## What is needed
Filter by the string "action": return the lines of the material that contain it.

*** Information supplied Section Begins ***

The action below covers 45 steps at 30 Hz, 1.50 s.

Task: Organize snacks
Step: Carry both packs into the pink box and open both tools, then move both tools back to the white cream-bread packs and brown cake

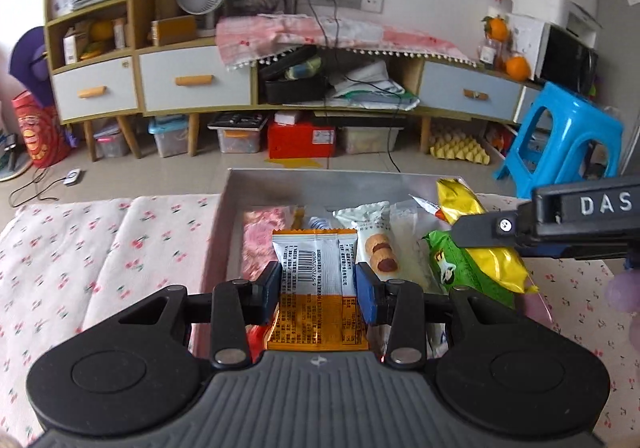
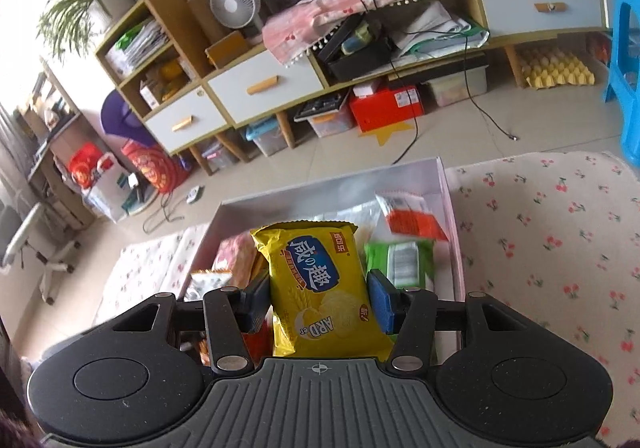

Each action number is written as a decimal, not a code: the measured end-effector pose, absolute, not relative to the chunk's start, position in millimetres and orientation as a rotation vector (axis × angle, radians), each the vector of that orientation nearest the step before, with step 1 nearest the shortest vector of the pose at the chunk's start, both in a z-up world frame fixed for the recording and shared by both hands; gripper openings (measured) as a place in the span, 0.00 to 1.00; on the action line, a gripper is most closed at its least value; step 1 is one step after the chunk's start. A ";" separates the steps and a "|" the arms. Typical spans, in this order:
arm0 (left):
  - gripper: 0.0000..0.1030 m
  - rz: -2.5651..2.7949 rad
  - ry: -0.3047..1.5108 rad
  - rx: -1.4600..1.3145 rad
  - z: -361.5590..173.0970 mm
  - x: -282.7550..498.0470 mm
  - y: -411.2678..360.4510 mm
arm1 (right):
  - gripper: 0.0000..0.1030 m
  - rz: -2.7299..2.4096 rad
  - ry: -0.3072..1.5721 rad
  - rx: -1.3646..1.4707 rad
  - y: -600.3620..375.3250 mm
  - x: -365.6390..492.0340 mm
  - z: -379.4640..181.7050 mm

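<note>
My left gripper (image 1: 318, 290) is shut on an orange and white snack packet (image 1: 316, 280), held above a pale open box (image 1: 236, 191) of snacks. My right gripper (image 2: 318, 302) is shut on a yellow cracker packet (image 2: 320, 288) over the same box (image 2: 448, 187). In the left wrist view the right gripper's finger (image 1: 492, 232) comes in from the right with the yellow packet (image 1: 488, 248). Inside the box lie a green packet (image 1: 452, 268), a white biscuit packet (image 1: 376, 244) and a pink packet (image 1: 260, 244).
The box sits on a cherry-print quilt (image 1: 100, 248). Beyond it is tiled floor, a low cabinet (image 1: 196, 79) with drawers, storage bins underneath, a blue plastic stool (image 1: 564, 143) at the right and a trailing black cable (image 1: 392, 151).
</note>
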State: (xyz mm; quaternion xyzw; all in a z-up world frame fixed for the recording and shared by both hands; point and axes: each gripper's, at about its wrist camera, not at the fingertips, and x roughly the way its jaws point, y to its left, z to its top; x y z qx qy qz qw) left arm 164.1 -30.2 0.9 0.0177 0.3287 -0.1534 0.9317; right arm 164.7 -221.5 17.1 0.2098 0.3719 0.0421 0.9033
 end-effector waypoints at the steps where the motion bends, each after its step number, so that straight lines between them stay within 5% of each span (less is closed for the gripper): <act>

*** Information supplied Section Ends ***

## Output for this exercise
The action below covers 45 steps at 30 Hz, 1.50 s.
Each action number is written as a decimal, not a code: the measured end-effector pose, absolute, not relative to the chunk's start, position in millimetres and orientation as a rotation vector (axis × angle, radians), each the vector of that orientation nearest the step before, with step 1 nearest the shortest vector of the pose at the chunk's start, both in a z-up world frame fixed for the recording and shared by both hands; gripper openings (measured) as a place in the span, 0.00 to 1.00; on the action line, a gripper is most closed at its least value; step 1 is one step after the chunk's start. A ";" separates the steps and a "|" the arms. Typical spans, in this order:

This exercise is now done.